Pour sa part, Houleymatou Bah, avocate de la partie civile, a soutenu cette requalification des faits du procureur. « Nous nous estimons que le ministère public est dans son plein droit de demander la requalification des faits et sur la base des éléments nouveaux, parce que ça n’a pas été discuté pendant toutes ces audiences passées. Donc, s’il estime qu’il y a des faits nouveaux, qu’il faille les discuter à l’audience avant qu’on ne clôture les débats et que les réquisitions et plaidoiries soient faites. Il est dans son droit. Et nous de la partie civile, nous le soutenons et nous prions le tribunal d’aller dans ce sens pour qu’on examine amplement cette nouvelle infraction qui a été débattue sommairement, des coups et blessures volontaires ayant entraîné la mort sans intention », a-t-elle précisé.

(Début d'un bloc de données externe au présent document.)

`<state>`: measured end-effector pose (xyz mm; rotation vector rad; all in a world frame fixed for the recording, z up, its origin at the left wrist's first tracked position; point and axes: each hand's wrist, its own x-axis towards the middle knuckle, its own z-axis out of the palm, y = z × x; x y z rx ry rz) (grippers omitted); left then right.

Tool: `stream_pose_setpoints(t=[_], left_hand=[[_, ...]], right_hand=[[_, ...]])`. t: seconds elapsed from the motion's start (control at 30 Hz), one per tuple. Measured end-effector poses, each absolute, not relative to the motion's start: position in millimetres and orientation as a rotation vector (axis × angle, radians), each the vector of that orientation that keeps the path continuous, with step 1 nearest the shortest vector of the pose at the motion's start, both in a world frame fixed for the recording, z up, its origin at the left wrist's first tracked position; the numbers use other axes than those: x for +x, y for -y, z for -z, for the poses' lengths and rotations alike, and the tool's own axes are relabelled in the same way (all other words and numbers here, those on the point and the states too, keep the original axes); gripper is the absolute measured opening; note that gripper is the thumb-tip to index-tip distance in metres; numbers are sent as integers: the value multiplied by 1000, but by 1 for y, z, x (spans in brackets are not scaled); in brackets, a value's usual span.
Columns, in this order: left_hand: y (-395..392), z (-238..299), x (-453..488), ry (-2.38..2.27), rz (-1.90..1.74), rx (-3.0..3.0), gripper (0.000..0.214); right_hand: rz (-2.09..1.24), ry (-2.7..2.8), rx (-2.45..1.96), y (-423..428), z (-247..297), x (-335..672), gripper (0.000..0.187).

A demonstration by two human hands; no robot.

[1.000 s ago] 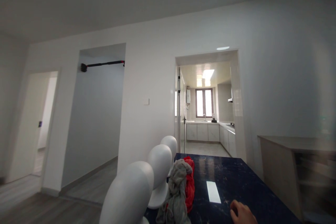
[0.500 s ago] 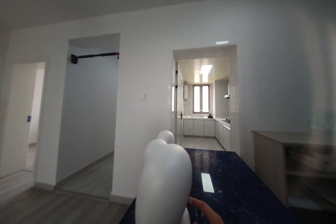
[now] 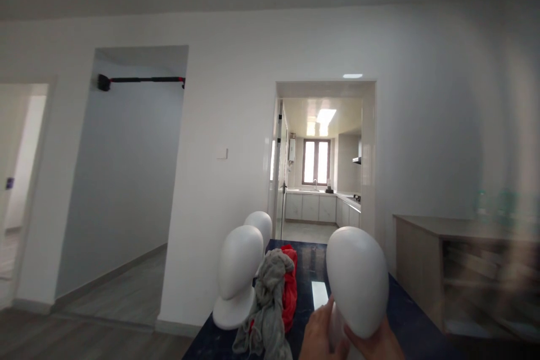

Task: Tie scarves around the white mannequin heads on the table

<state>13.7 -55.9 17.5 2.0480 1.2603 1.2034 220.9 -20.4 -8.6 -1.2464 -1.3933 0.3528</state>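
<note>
A smooth white mannequin head [image 3: 356, 278] stands out at the right side of the dark blue marbled table [image 3: 310, 270]. My left hand [image 3: 319, 333] grips its neck from the left, fingers wrapped around. On the other side, my right hand [image 3: 379, 343] is closed about the neck, just under the head; its lower part is cut off by the frame. To the left lies a crumpled grey cloth [image 3: 270, 292] over a red cloth [image 3: 290, 298]. Beside them a second mannequin head [image 3: 240, 261] sits on its round base, and a third mannequin head [image 3: 259, 225] is partly hidden behind it.
A wooden cabinet [image 3: 417, 270] with open shelves stands right of the table. Beyond the table's far end, a doorway leads to a kitchen with white cabinets [image 3: 310, 207]. At the left, a recess in the wall has a black bar [image 3: 143, 80] across its top.
The mannequin head in front has moved right, uncovering the grey and red cloths and the other heads. Both hands now show on it; before, only a few fingers at its right were visible.
</note>
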Motion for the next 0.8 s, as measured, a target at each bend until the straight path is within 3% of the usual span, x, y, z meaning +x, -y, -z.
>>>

Mais, cet avis n’est pas du goût de Maître Pépé Kolié. Cet avocat de la défense a affirmé que le ministère public n’a pas de base légale de cette requalification des faits. « Ce qui démontre qu’il a poursuivi sans être sûr. Nous nous demandons sur quel fait le procureur se fixe pour demander la qualification. Nous estimons qu’il n’y a pas de faits nouveaux parce qu’il n’y a pas un fait qui n’a pas été révélé ici à la barre. Il veut évoquer les coups et blessures ; or, nous sommes en matière médicale, la chirurgie est ordonnée, c’est même prescrit par la loi. La chirurgie ne peut pas être considérée, quelque soit le résultat, qu’elle donne des coups en matière pénale », a désapprouvé Maître Pépé Kolié

Finalement, le président du tribunal, Souleymane 1 Traoré, a mis cette affaire en délibéré sur la requalification des faits du ministère public et a renvoyé le procès au 28 février 2023.